**Exercise aim:**
Everything in the listing should be set down exactly, apart from the pictures.

=== Begin Enclosure ===

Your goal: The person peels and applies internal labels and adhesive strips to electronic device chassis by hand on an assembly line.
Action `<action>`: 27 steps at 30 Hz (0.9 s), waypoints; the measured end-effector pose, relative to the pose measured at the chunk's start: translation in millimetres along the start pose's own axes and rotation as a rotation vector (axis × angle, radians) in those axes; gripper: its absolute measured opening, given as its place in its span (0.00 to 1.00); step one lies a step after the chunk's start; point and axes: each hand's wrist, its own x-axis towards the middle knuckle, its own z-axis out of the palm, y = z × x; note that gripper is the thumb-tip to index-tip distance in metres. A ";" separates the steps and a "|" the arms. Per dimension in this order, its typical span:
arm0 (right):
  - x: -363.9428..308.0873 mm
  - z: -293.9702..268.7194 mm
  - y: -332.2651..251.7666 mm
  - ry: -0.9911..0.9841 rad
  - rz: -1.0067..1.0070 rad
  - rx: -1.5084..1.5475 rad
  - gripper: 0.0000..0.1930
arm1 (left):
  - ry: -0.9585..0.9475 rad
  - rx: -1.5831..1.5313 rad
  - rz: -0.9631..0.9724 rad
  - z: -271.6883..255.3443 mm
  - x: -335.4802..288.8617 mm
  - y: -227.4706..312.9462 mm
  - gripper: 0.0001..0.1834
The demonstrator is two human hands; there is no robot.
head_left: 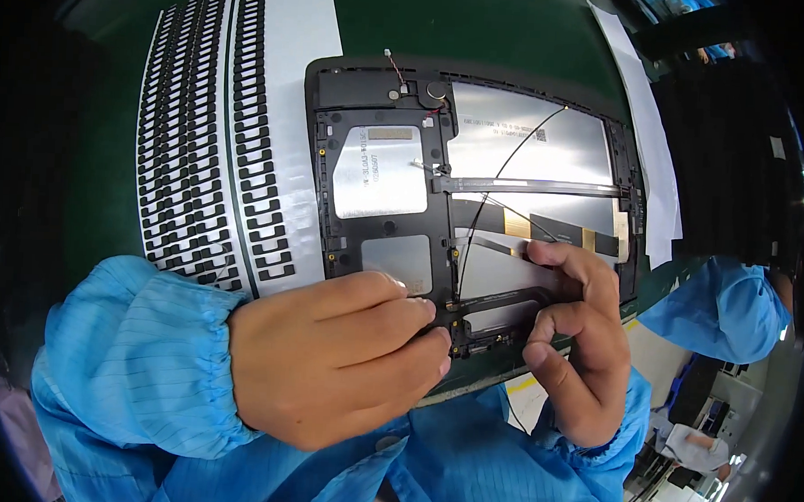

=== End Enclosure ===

**Worked solution:**
Your goal: The person peels and applies internal labels and adhesive strips to electronic device chassis by hand on an assembly line.
Action `<action>`: 27 steps at 30 Hz (0.9 s), waypoints; the measured end-effector pose, relative to the pose measured at the chunk's start: translation in millimetres along the start pose's own axes and rotation as a rotation vector (axis × angle, radians) in those axes; gripper: its absolute measured opening, given as its place in its span (0.00 to 1.00); step one lies a step after the chunk's start; point and axes: each hand's wrist, its own x-axis towards the middle knuckle, its own z-axis out of the palm, y = z × x; note that gripper is the thumb-tip to index-tip distance in metres. A ";" separates the steps and a "|" the arms. Per dimension in this order, its typical span:
arm0 (right):
  - x: -363.9428..308.0873 mm
  - z: -293.9702..268.7194 mm
  - y: -332.2651..251.7666 mm
  - ry: -0.9911..0.9841 rad
  - rz: -1.0067..1.0070 rad
  - rx: -1.5084..1.5475 rad
  - gripper: 0.0000..0.1930
arm1 (left):
  - ry: -0.9585..0.9475 rad
  - rx: -1.5831..1.5313 rad
  - rz: -0.9631..0.9724 rad
  - z: -271.6883..255.3443 mm
  - x: -335.4802..288.8617 mm
  - y: -227.4706..312.9462 mm
  - gripper: 0.0001..0.1834
The demonstrator is two human hands; there is no robot.
head_left: 

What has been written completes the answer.